What is Oil Trading – Guide

Oil trading is referred to the buy and sells the oil for making profit. This can be done either by purchasing the actual product or by guessing the price. Oil is the world’s most traded commodity, and prices affect the global economy in many ways. But is investing in oil a good idea? What are the risks and benefits? But most importantly, what are the different ways to invest in oil and how to predict changes in oil prices?

This comprehensive oil trading guide is designed to answer all of these questions and guide you step-by-step through your oil investment.

What is Oil Trading?

what is oil trading

Oil trading is referred to the buy and sells the oil for making profit. This can be done either by purchasing the actual product or by guessing the price. Since oil is a finite resource, its price can fluctuate significantly with changes in supply and demand. The volatility of oil is very popular with traders.

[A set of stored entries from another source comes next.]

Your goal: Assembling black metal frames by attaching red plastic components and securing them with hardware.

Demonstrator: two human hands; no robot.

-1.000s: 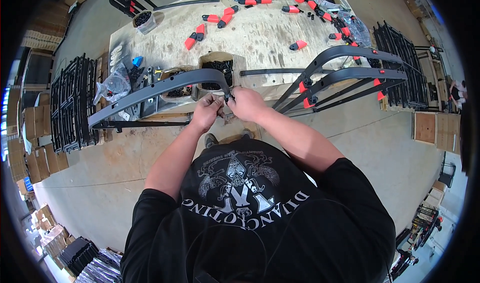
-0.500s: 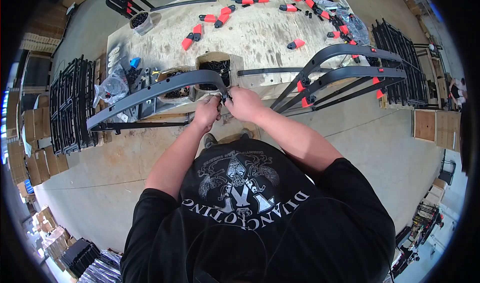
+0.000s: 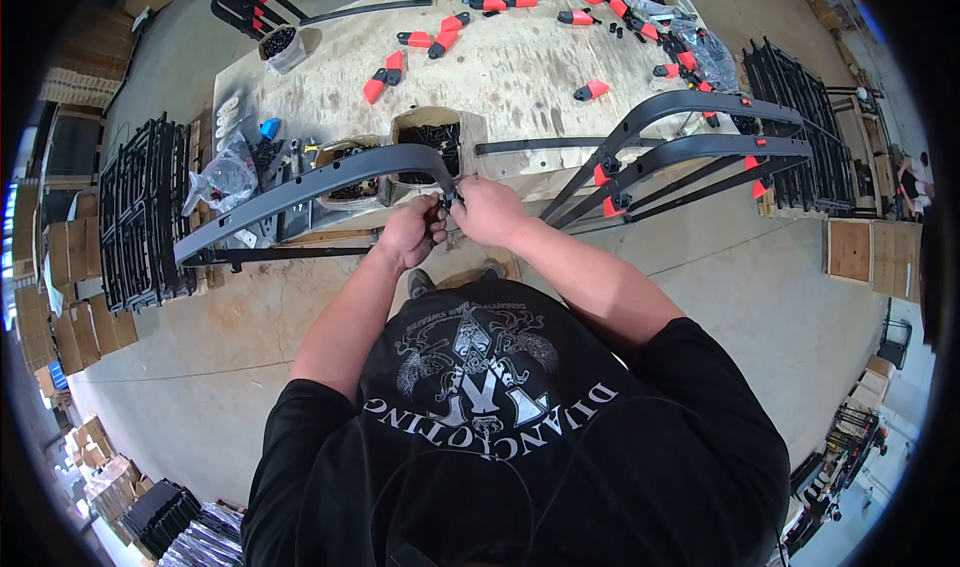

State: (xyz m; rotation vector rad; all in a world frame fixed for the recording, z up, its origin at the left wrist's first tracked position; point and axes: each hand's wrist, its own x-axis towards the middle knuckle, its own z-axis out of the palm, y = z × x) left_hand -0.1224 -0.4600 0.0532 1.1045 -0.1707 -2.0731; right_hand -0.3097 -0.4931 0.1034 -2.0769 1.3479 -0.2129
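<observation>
left hand (image 3: 408, 232) and right hand (image 3: 487, 210) pinched together on end of curved grey bar (image 3: 300, 187) at workbench (image 3: 500, 67) edge; open boxes (image 3: 428, 142) behind holding, apparently, small black parts.

Plywood worktable (image 3: 520, 67), top scuffed and stained. On it: scattered red-and-black clamps (image 3: 384, 75), two open cardboard boxes of small black parts (image 3: 432, 139) at near edge, clear tub of black bits (image 3: 283, 47) far left, plastic bags (image 3: 228, 177) at left end, long black curved frame pieces (image 3: 690, 127) across right side. Concrete floor (image 3: 200, 347) below.
</observation>
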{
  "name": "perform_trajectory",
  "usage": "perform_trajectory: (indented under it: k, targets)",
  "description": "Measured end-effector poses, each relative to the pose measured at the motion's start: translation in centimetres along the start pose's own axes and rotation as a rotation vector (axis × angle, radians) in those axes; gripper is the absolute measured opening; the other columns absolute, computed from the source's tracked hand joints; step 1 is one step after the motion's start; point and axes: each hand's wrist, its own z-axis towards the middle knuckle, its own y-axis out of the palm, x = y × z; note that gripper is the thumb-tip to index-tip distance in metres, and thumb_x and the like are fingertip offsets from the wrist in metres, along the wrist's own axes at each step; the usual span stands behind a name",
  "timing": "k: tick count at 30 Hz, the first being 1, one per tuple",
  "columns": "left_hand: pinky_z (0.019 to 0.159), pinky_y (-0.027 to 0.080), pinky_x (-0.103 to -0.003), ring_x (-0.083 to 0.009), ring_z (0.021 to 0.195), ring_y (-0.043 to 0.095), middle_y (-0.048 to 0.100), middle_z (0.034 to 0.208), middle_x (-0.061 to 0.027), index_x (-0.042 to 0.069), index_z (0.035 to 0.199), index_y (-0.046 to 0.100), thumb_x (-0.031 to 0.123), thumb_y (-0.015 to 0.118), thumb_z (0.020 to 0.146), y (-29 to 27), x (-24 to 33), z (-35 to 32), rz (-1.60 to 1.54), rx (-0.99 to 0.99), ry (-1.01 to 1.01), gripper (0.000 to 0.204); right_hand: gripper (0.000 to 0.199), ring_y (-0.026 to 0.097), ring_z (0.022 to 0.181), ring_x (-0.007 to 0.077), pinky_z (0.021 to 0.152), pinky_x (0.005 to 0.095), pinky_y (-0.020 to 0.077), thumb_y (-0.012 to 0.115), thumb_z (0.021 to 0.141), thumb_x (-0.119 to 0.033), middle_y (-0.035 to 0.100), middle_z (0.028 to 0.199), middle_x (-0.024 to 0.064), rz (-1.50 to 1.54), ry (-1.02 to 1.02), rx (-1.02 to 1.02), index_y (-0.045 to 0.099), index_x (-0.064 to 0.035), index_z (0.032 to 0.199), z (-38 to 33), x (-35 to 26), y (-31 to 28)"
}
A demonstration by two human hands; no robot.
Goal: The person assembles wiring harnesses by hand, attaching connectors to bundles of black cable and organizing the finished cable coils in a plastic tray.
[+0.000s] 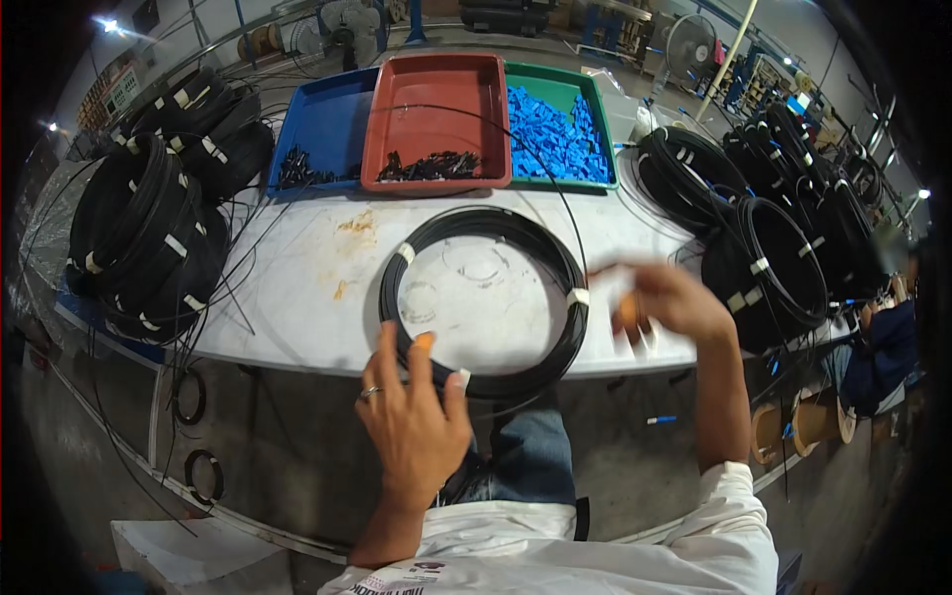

Crude oil is a very popular commodity as it is the world’s main energy source. As a natural fossil fuel, it can be refined into various products such as gasoline, diesel, lubricating oil, wax, and other petrochemical products. Demand is high, trading volume is high, and liquidity is very high. Thus, oil trading entails narrow spreads, clear graphic patterns, and high volatility.

Oil Trading Price

Crude oil is one of the world’s most valuable raw materials. Changes in the price of these products can affect all levels of the economic ecosystem, from household budgets to corporate profits and national GDP. A sudden price drop or unexpected surge can shake up global financial markets. Crude oil prices change rapidly with news cycles, policy changes, and fluctuations in global markets. Let’s take a closer look at the factors that determine the price and performance of oil in financial markets.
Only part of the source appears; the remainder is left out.